I don't even like Stallman (I think he's an asshole, frankly), but that's clearly one thing he got very right. ... open source software - GCC included - would likely not exist today without the GPL.
If you start such a movement and doing so frustrate self-interested grabbers of all kinds, you are naturally going to be the target of abuse and personal attacks on such a scale that you may have, or you may need to already have, a thick skin to merely survive.
But your post does underline the significance of the accomplishment, so I concur.
as a way to screw them for taking code
Perhaps that was a motive. But if it is, should it be characterized that way? You might as well say that people who don't buy movies are "screwing" movie producers. Even if they never watch movies-- never pirate them, go to theaters, or even see them while visiting friends. Or that the police are "screwing" criminals whenever they make an arrest. If anyone writes useful software and gives it away, some business "opportunity" is "lost". That's crazy thinking, based on a fundamentally unsound business model.
The truer characterization is that an underhanded rent-seeking scheme was foiled, or punished. The scheme may have been legal, but it sure wasn't ethical. I have no sympathy whatever for the perps. It only takes one effort for any capable programmer to make another alternative. Business people will have to get over that eventually. Neither monopolization of ideas, or of copies, can be a viable long term business. We want business conducted fairly and honestly. Limits will always be probed, and scoundrels will still try to pull off evil schemes, and even win praise and admiration when they are successful particularly if they've hoodwinked everyone into thinking they're honest.
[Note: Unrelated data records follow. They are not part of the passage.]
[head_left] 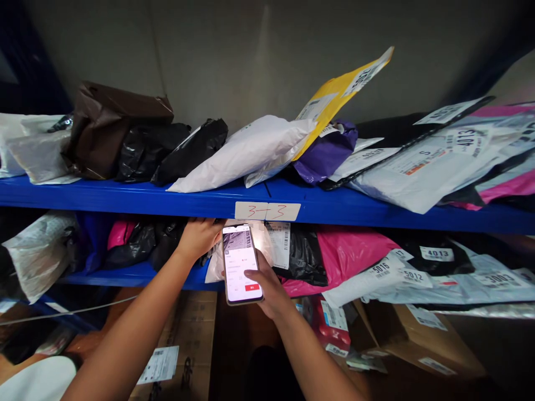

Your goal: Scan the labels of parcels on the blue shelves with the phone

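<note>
My right hand [270,287] is closed around a smartphone [242,267], its thumb over the lit screen. The screen has a camera picture at the top and a red button near the bottom. Behind the phone, on the lower shelf, lies a pale pink parcel [215,262] with a bright spot of light on it. My left hand [200,236] reaches in just under the upper shelf edge, fingers bent at the parcel's upper left side; the fingertips are partly hidden. A white shipping label [279,245] shows right of the phone.
The blue upper shelf [125,196] bears a tag [267,211] reading 3-3 and several bagged parcels, among them a yellow mailer [330,94]. Right of the phone lies a pink parcel [351,250]. Cardboard boxes [200,334] stand below.
</note>
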`<state>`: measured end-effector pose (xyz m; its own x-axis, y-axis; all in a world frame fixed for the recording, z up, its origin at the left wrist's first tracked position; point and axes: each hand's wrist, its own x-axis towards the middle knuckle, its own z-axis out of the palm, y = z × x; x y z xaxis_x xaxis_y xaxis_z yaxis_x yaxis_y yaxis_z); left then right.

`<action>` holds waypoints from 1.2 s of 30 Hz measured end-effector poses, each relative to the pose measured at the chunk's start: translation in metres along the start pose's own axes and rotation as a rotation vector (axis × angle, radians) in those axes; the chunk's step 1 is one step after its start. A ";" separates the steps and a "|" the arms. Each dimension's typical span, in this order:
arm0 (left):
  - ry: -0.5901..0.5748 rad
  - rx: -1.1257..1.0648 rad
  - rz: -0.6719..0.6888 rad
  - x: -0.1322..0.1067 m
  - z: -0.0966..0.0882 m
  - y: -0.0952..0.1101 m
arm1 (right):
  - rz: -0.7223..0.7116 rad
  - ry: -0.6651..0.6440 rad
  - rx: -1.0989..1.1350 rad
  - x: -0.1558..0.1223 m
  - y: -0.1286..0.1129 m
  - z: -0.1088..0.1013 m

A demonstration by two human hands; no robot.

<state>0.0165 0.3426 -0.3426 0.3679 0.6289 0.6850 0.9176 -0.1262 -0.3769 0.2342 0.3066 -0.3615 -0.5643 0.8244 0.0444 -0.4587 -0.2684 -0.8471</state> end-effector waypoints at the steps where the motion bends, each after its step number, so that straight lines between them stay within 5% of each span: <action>1: -0.007 -0.003 -0.001 0.000 0.000 0.000 | 0.002 -0.002 0.002 0.000 0.000 0.000; 15: -0.063 -0.002 -0.016 0.002 -0.002 0.000 | 0.050 -0.312 0.145 -0.023 -0.004 -0.019; 24: 0.031 0.074 0.039 0.007 -0.002 0.005 | 0.036 -0.243 0.090 -0.056 -0.010 -0.032; 30: 0.195 0.056 -0.193 0.003 0.006 0.056 | 0.089 -0.123 0.064 -0.101 -0.012 -0.057; 36: 0.234 -0.097 -0.165 0.002 0.012 0.125 | 0.166 -0.070 0.182 -0.131 -0.016 -0.073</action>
<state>0.1296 0.3368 -0.3957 0.2274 0.4546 0.8612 0.9737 -0.1170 -0.1954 0.3658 0.2398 -0.3927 -0.6853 0.7268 -0.0454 -0.4686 -0.4878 -0.7365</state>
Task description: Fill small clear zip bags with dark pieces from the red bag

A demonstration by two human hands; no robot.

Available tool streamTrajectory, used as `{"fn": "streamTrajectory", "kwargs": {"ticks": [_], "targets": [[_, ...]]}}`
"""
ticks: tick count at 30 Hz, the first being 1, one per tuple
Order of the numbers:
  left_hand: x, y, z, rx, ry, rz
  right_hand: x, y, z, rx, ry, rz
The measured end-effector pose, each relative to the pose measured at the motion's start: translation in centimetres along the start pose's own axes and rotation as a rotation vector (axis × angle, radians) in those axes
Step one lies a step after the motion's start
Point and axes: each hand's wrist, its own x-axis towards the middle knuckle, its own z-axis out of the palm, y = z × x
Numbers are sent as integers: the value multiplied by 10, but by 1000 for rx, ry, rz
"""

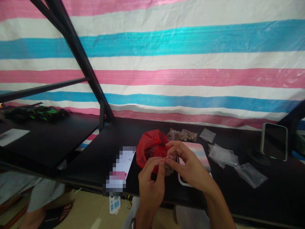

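Both my hands meet over the table's front part, pinching the top edge of a small clear zip bag. My left hand grips it from the left with thumb and fingers closed. From the right, my right hand pinches the same edge. The bag's lower part hangs below the fingers and looks filled; its contents are hard to make out. Just behind the hands stands an open red plastic bag with dark material inside. A pastel striped flat case lies partly beneath my right hand.
Several filled little bags lie behind. Flat clear bags spread to the right, near a phone on a stand. A partly blurred paper lies left. Black frame bars rise at left; another person's leg shows below.
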Motion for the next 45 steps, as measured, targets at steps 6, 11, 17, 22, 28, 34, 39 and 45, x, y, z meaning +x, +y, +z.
{"fn": "streamTrajectory", "kwargs": {"ticks": [6,11,17,22,28,34,39,45], "targets": [[-4,-6,3,-129,32,-156,3,0,3,19,61,-16],[-2,-5,1,-215,130,-192,1,0,7,7,-3,-29],[3,-3,-6,-238,160,-210,3,1,8,11,-12,-35],[4,-4,-9,-178,183,-155,3,-5,10,27,43,-73],[4,-8,-10,-107,85,-28,3,-9,11,-2,-27,-31],[0,-5,-10,67,-65,149,5,-13,12,-83,-1,-35],[-14,-10,-10,141,44,96,22,-17,-5,-277,431,-215],[-15,-24,-21,215,194,64,49,5,-58,-516,965,-247]]}}
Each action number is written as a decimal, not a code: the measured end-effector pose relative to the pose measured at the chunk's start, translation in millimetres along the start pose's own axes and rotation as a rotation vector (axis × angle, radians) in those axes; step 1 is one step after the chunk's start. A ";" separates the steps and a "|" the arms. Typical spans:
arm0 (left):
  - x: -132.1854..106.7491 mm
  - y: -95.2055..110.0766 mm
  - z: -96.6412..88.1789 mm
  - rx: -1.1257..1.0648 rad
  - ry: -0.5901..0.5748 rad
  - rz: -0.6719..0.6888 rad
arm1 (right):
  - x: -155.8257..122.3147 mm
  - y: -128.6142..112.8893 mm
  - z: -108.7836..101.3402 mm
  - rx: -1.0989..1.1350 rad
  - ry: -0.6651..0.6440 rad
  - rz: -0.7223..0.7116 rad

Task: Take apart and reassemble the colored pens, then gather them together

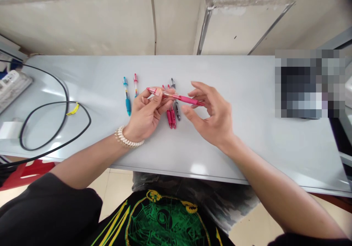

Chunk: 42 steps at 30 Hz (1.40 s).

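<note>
My left hand (pixel 145 116) grips a clear pink pen (pixel 176 96) between thumb and fingers, holding it level above the pale grey table (pixel 233 92). The pen's pink end reaches between the spread fingers of my right hand (pixel 210 114), which look to be beside it rather than gripping it. Below the held pen lie a pair of red pens (pixel 171 118) and a grey pen (pixel 176 108), partly hidden by it. Left of my left hand lie a teal pen (pixel 127 101) and a slim pink-and-clear pen (pixel 135 84).
A black cable (pixel 66 103) with a yellow tag (pixel 73 109) loops over the table's left side, near a white power strip (pixel 15 88). A pixelated patch (pixel 309 84) covers the right end. A concrete wall rises behind the table.
</note>
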<state>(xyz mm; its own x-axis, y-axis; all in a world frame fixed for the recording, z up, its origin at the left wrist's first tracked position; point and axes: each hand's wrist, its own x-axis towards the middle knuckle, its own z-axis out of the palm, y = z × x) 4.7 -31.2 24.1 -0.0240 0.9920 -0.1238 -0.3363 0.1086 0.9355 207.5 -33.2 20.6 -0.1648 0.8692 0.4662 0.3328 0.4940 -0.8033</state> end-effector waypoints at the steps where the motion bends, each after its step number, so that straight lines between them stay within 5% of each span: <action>1: -0.3 1.0 0.9 0.002 0.005 0.008 | 0.2 -0.7 -0.5 0.017 -0.017 0.036; 7: -2.3 2.7 5.2 -0.023 0.004 0.015 | 1.8 -6.7 -3.9 0.026 0.021 -0.032; 13: -3.8 -1.9 5.2 0.028 0.020 0.028 | 0.2 -3.5 -3.8 0.122 -0.049 0.158; 21: -5.4 -0.3 4.2 -0.035 -0.025 -0.015 | 2.3 -0.3 -5.5 0.006 0.010 -0.134; 26: -3.1 1.6 0.9 0.014 -0.027 -0.003 | 0.4 0.3 -4.6 0.029 -0.110 0.020; 34: -1.3 1.7 -0.2 0.004 -0.056 0.013 | 3.2 -3.3 -5.7 0.183 -0.086 0.102; 38: -3.6 4.3 3.8 -0.055 -0.028 0.028 | 3.3 -1.9 -5.0 0.154 -0.026 -0.021; 42: -6.4 6.7 8.5 -0.069 0.003 0.005 | 3.1 -2.5 -5.4 0.267 -0.087 0.110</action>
<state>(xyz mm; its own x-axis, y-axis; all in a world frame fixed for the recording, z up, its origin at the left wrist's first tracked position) 10.6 -36.2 34.0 -0.0289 0.9923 -0.1202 -0.4003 0.0987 0.9110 211.2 -31.9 26.0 -0.2236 0.9108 0.3470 0.0990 0.3754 -0.9215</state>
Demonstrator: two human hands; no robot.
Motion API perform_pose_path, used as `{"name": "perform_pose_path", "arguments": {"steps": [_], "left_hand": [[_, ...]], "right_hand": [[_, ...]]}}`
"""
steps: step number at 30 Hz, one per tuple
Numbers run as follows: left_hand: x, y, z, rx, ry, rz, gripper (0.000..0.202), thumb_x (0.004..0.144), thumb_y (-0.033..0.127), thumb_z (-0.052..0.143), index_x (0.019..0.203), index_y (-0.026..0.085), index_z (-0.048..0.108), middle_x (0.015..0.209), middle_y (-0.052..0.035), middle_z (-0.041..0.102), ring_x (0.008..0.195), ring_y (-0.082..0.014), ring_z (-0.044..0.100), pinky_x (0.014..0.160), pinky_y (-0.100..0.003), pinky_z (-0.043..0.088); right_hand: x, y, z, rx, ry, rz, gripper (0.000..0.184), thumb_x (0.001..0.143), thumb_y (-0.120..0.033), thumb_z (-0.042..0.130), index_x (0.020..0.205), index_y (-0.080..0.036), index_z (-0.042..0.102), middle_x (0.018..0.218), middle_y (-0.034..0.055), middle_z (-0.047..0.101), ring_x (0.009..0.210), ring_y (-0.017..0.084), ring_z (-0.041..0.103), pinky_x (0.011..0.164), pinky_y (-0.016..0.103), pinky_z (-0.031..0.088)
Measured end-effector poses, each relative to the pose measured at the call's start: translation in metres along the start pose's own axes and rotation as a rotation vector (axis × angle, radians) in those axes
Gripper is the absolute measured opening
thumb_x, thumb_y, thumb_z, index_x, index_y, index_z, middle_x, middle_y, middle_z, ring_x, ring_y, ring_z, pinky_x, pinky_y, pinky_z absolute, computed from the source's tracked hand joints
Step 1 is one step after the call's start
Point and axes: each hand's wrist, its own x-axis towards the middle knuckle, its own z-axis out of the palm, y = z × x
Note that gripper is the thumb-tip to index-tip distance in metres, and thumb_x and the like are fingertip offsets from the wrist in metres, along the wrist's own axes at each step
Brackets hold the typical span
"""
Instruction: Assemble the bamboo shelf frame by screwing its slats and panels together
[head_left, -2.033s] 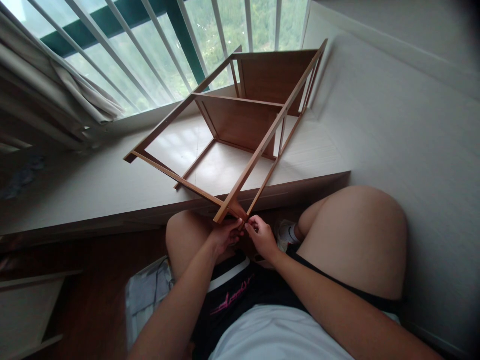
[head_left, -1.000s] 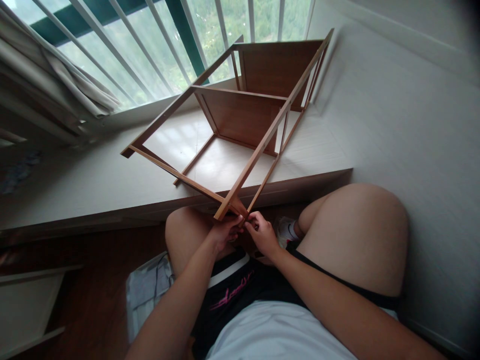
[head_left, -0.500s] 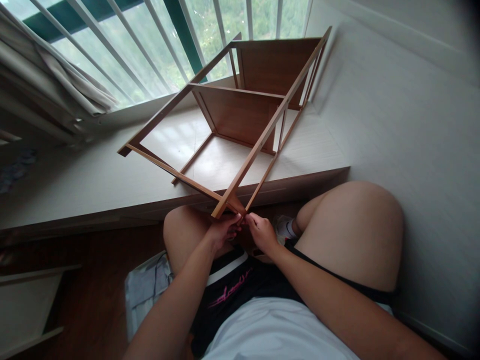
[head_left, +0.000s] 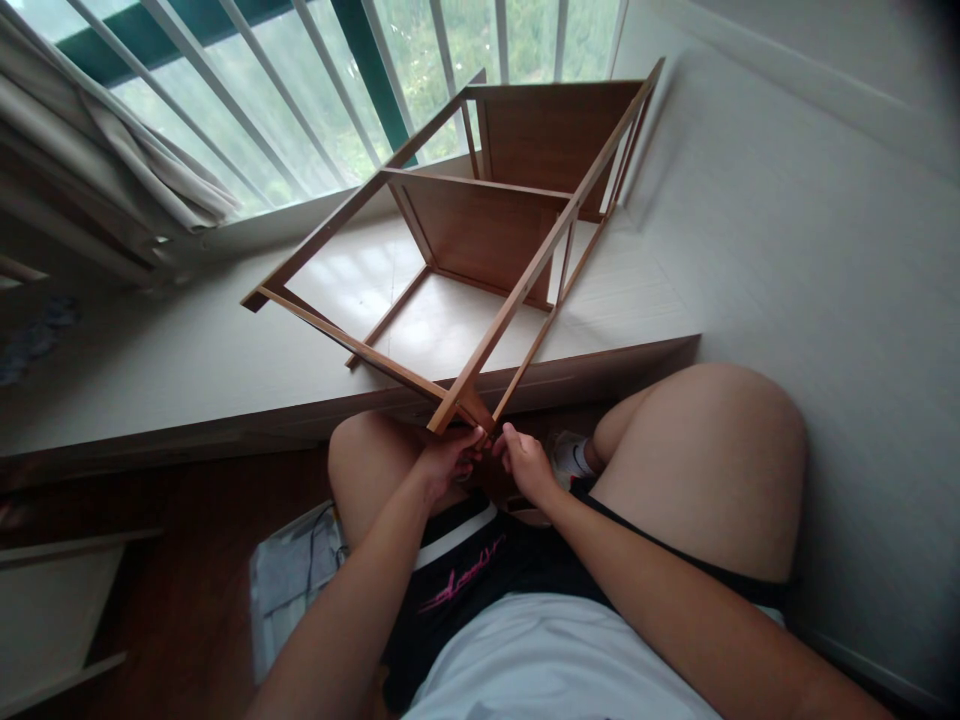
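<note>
A brown wooden shelf rack [head_left: 480, 232] lies on its side, with its nearest corner jutting out over my lap. My left hand [head_left: 451, 462] is closed around the underside of that corner, fingers curled below the end rail. Just to the right, my right hand [head_left: 526, 464] has its thumb and fingers bent together close to the post's end. Anything small inside those right fingers is too dark to make out.
The rack rests on a pale window ledge [head_left: 187, 350] whose front edge runs before my knees. Window bars [head_left: 435, 60] stand behind it and a white wall [head_left: 810, 240] rises on the right. A grey curtain [head_left: 97, 130] hangs left. A grey-blue case [head_left: 289, 575] lies by my left leg.
My right hand has drawn slightly right, away from the corner, and its fingers have shifted. The left hand keeps its hold, and the rack looks nearly still.
</note>
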Motion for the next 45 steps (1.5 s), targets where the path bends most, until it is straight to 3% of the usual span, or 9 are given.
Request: {"name": "perform_pose_path", "arguments": {"steps": [6,16,20,23,28,31,34,39,45], "left_hand": [[-0.001,0.0,-0.001,-0.001,-0.048,-0.003,0.036,0.07,0.043,0.077,0.093,0.016,0.069,0.089,-0.0061,0.07,0.067,-0.0097,0.058,0.054,-0.019,0.042],[-0.025,-0.001,0.002,0.118,-0.191,-0.073,0.04,0.068,0.038,0.078,0.102,0.018,0.07,0.099,-0.0089,0.069,0.08,-0.0143,0.062,0.061,-0.022,0.044],[-0.03,-0.006,0.012,0.295,-0.301,-0.034,0.037,0.065,0.034,0.08,0.097,0.018,0.072,0.097,-0.0075,0.07,0.082,-0.0156,0.062,0.062,-0.022,0.041],[-0.026,-0.009,0.016,0.424,-0.409,0.039,0.029,0.07,0.038,0.074,0.089,0.016,0.073,0.088,-0.0081,0.071,0.076,-0.0163,0.061,0.062,-0.024,0.04],[-0.02,-0.011,0.016,0.433,-0.368,0.074,0.021,0.075,0.036,0.067,0.079,0.016,0.073,0.081,-0.0065,0.07,0.072,-0.0148,0.059,0.063,-0.024,0.039],[-0.021,-0.012,0.015,0.451,-0.349,0.062,0.021,0.073,0.035,0.068,0.077,0.016,0.074,0.078,-0.0065,0.071,0.069,-0.0146,0.058,0.061,-0.023,0.037],[-0.023,-0.013,0.014,0.469,-0.338,0.057,0.02,0.072,0.035,0.069,0.076,0.016,0.075,0.076,-0.0065,0.071,0.069,-0.0155,0.058,0.06,-0.024,0.037],[-0.024,-0.011,0.016,0.482,-0.321,0.062,0.017,0.07,0.031,0.07,0.074,0.016,0.076,0.074,-0.0059,0.072,0.07,-0.0165,0.059,0.06,-0.024,0.038],[-0.024,-0.01,0.011,0.424,-0.286,0.022,0.014,0.067,0.028,0.072,0.074,0.015,0.074,0.069,-0.005,0.069,0.063,-0.0137,0.056,0.057,-0.024,0.037]], "right_hand": [[0.004,0.009,-0.001,0.14,0.054,0.079,0.02,0.079,-0.033,0.047,0.086,-0.018,0.059,0.05,-0.0041,0.054,0.045,0.014,0.047,0.049,0.025,0.036],[-0.02,-0.011,-0.018,0.32,0.042,-0.061,0.014,0.078,-0.028,0.059,0.088,-0.019,0.059,0.079,0.0053,0.072,0.08,0.02,0.069,0.079,0.032,0.048],[-0.029,-0.018,-0.019,0.466,0.014,-0.033,0.017,0.077,-0.031,0.065,0.089,-0.019,0.06,0.082,0.0066,0.074,0.08,0.02,0.069,0.075,0.032,0.05],[-0.032,-0.017,-0.014,0.592,0.021,0.039,0.022,0.075,-0.033,0.068,0.091,-0.019,0.061,0.087,0.0074,0.075,0.061,0.014,0.063,0.058,0.026,0.047],[-0.032,-0.014,-0.013,0.683,0.01,0.116,0.027,0.071,-0.032,0.073,0.091,-0.017,0.062,0.091,0.0085,0.076,0.059,0.011,0.059,0.058,0.024,0.047],[-0.032,-0.01,-0.02,0.548,-0.038,0.134,0.025,0.072,-0.033,0.07,0.09,-0.018,0.063,0.088,0.0076,0.076,0.059,0.013,0.061,0.059,0.026,0.048],[-0.034,-0.006,-0.033,0.225,-0.118,0.128,0.017,0.076,-0.034,0.064,0.081,-0.018,0.066,0.072,0.0044,0.073,0.055,0.015,0.059,0.051,0.026,0.043],[-0.041,-0.012,-0.051,-0.275,-0.266,-0.053,0.022,0.083,-0.032,0.057,0.067,-0.021,0.067,0.059,0.0002,0.068,0.054,0.015,0.057,0.051,0.025,0.035],[-0.039,-0.02,-0.055,-0.505,-0.336,-0.124,0.028,0.09,-0.033,0.051,0.067,-0.022,0.061,0.057,0.0002,0.062,0.053,0.015,0.055,0.052,0.026,0.029]]}}
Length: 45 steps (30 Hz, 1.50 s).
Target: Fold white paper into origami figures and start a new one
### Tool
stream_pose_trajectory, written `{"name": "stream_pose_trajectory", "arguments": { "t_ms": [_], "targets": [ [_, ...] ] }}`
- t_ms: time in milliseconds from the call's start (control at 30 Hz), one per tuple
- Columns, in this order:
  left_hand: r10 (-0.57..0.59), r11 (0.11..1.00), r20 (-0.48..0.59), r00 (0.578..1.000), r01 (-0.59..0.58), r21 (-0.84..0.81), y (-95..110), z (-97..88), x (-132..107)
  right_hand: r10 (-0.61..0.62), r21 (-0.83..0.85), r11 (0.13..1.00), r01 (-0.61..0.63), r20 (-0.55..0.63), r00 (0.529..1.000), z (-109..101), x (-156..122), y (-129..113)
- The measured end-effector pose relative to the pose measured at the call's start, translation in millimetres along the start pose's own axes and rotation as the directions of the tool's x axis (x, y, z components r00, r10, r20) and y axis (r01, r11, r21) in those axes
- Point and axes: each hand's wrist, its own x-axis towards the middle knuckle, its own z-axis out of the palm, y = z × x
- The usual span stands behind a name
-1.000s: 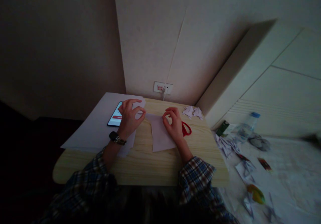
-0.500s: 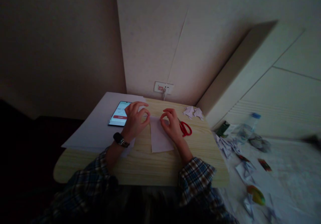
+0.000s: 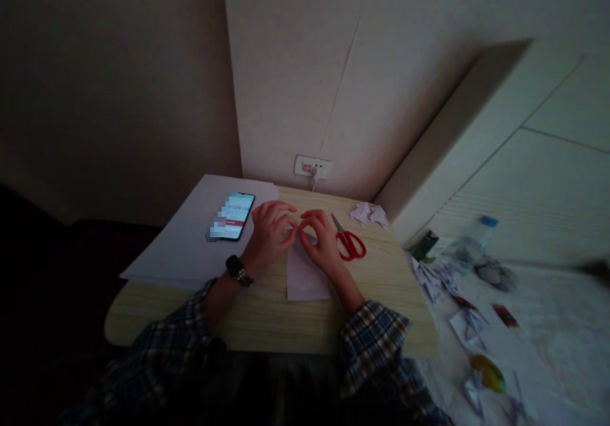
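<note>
A small sheet of white paper lies between my hands on the wooden table. Its top end is at my fingertips, partly hidden by them. My left hand, with a dark watch on the wrist, pinches thumb and finger at the paper's upper edge. From the other side my right hand also pinches at that edge, its fingertips almost touching the left ones. Just right of my right hand lie scissors with red handles, blades pointing away from me.
A phone with a lit screen rests on large white sheets at the left. Folded paper pieces sit at the table's back right. A wall socket is behind. Right of the table are a bottle and scattered papers.
My hands have come together at the paper's upper edge, the left moving right and slightly nearer me. More of the phone and the scissor blades now shows.
</note>
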Motion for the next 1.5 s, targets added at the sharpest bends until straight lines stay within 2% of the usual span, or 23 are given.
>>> {"name": "stream_pose_trajectory", "arguments": {
  "t_ms": [333, 533, 700, 767, 900, 967, 1033, 1100, 1267, 1400, 1467, 1500],
  "targets": [
    [-0.028, 0.999, -0.065, 0.997, 0.03, 0.036, -6.0, -8.5, 5.5, 0.0, -0.015, 1.0, 0.0, 0.003, 1.0, -2.2, 2.4, 8.8],
    [-0.179, 0.979, -0.235, 0.955, 0.196, 0.052, -20.0, -18.4, 11.2, 0.085, -0.023, 0.996, -0.086, -0.025, 0.996, -7.5, 5.2, 13.0],
    [-0.171, 0.979, -0.263, 0.949, 0.193, 0.06, -22.3, -18.8, 11.0, 0.098, -0.03, 0.995, -0.1, -0.045, 0.994, -8.4, 5.0, 19.4],
    [-0.2, 0.973, -0.3, 0.933, 0.226, 0.054, -24.0, -20.6, 10.9, 0.108, -0.039, 0.993, -0.11, -0.055, 0.993, -9.2, 4.4, 23.2],
    [-0.275, 0.955, -0.418, 0.866, 0.297, -0.012, -29.9, -25.1, 11.4, 0.127, -0.061, 0.989, -0.136, -0.137, 0.982, -13.5, 4.0, 29.4],
    [-0.265, 0.959, -0.399, 0.878, 0.284, -0.012, -29.7, -24.5, 11.4, 0.128, -0.046, 0.989, -0.139, -0.183, 0.975, -14.8, 4.1, 28.7],
    [-0.218, 0.972, -0.315, 0.924, 0.235, 0.016, -25.9, -21.1, 10.9, 0.121, -0.025, 0.991, -0.128, -0.179, 0.976, -13.5, 4.0, 24.9],
    [-0.175, 0.982, -0.23, 0.957, 0.188, 0.036, -19.9, -16.3, 9.9, 0.105, -0.014, 0.994, -0.108, -0.127, 0.986, -9.7, 3.5, 19.8],
    [-0.12, 0.993, -0.142, 0.982, 0.121, -0.005, -7.9, -6.5, 6.1, 0.053, -0.046, 0.998, -0.053, 0.01, 0.999, 2.0, 1.1, 15.0],
    [-0.088, 0.996, -0.144, 0.986, 0.09, 0.004, -9.6, -9.1, 6.8, 0.059, -0.064, 0.996, -0.056, 0.04, 0.997, 4.4, -0.2, 17.8],
    [-0.117, 0.993, -0.191, 0.975, 0.119, -0.001, -15.8, -14.5, 8.7, 0.067, -0.069, 0.996, -0.063, 0.057, 0.996, 3.6, -0.3, 18.6],
    [-0.152, 0.988, -0.249, 0.957, 0.151, -0.023, -19.9, -17.6, 9.8, 0.07, -0.071, 0.995, -0.066, 0.065, 0.995, 3.2, -0.2, 18.7]
  ]
}}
But we ought to make it as difficult as possible, for the sake of society, and sure don't need to be letting rent seeking schemes work, and even backing them with enforcement activities, or pushing public perceptions with name calling like "piracy" and that "screwing" word you used. I call it Justice.
Intellectual Property is a monopolistic, selfish, and defective concept. It is "tyranny over the mind of man"
What has the Free (as in Freedom) Software Foundation got to do with the State owning the means of production on behalf of the workers, authoritarian government and the elimination of dissent?